**INPUT DATA**
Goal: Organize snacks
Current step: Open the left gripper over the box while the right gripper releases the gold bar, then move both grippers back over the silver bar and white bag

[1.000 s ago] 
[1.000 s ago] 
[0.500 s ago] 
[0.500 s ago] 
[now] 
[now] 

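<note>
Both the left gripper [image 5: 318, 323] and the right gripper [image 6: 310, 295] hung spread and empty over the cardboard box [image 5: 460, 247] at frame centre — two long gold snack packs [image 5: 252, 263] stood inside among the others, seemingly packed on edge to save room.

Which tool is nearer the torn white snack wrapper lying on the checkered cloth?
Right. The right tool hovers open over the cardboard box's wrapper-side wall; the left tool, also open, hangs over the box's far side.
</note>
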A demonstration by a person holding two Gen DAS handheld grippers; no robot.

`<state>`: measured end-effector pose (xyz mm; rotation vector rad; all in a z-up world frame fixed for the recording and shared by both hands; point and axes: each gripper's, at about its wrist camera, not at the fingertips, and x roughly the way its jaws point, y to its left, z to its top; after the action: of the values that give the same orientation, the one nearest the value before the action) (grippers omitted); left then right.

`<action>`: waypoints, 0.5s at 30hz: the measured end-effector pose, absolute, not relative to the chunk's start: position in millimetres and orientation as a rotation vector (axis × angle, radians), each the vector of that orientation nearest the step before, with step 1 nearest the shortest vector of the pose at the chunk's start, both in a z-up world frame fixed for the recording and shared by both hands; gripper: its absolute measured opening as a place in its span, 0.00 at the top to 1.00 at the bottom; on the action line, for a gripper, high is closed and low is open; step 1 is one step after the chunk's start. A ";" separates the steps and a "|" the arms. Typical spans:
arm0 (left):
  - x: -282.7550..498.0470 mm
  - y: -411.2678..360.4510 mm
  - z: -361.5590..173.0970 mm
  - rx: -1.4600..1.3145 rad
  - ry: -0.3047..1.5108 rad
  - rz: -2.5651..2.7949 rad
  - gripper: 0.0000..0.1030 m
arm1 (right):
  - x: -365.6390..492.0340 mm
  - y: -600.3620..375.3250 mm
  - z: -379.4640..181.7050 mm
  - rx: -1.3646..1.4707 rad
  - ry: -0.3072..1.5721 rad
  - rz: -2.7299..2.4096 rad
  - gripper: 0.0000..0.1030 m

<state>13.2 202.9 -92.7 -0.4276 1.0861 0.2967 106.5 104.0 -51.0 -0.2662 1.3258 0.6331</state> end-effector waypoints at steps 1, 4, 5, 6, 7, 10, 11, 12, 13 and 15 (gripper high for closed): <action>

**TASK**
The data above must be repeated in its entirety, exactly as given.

**OUTPUT BELOW**
Goal: Organize snacks
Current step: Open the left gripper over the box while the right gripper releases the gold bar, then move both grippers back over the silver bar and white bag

[1.000 s ago] 
[1.000 s ago] 
[0.500 s ago] 
[0.500 s ago] 
[now] 
[now] 

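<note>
Both the left gripper [image 5: 318, 323] and the right gripper [image 6: 310, 295] hung spread and empty over the cardboard box [image 5: 460, 247] at frame centre — two long gold snack packs [image 5: 252, 263] stood inside among the others, seemingly packed on edge to save room.

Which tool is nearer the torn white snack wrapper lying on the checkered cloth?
Right. The right tool hovers open over the cardboard box's wrapper-side wall; the left tool, also open, hangs over the box's far side.
</note>
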A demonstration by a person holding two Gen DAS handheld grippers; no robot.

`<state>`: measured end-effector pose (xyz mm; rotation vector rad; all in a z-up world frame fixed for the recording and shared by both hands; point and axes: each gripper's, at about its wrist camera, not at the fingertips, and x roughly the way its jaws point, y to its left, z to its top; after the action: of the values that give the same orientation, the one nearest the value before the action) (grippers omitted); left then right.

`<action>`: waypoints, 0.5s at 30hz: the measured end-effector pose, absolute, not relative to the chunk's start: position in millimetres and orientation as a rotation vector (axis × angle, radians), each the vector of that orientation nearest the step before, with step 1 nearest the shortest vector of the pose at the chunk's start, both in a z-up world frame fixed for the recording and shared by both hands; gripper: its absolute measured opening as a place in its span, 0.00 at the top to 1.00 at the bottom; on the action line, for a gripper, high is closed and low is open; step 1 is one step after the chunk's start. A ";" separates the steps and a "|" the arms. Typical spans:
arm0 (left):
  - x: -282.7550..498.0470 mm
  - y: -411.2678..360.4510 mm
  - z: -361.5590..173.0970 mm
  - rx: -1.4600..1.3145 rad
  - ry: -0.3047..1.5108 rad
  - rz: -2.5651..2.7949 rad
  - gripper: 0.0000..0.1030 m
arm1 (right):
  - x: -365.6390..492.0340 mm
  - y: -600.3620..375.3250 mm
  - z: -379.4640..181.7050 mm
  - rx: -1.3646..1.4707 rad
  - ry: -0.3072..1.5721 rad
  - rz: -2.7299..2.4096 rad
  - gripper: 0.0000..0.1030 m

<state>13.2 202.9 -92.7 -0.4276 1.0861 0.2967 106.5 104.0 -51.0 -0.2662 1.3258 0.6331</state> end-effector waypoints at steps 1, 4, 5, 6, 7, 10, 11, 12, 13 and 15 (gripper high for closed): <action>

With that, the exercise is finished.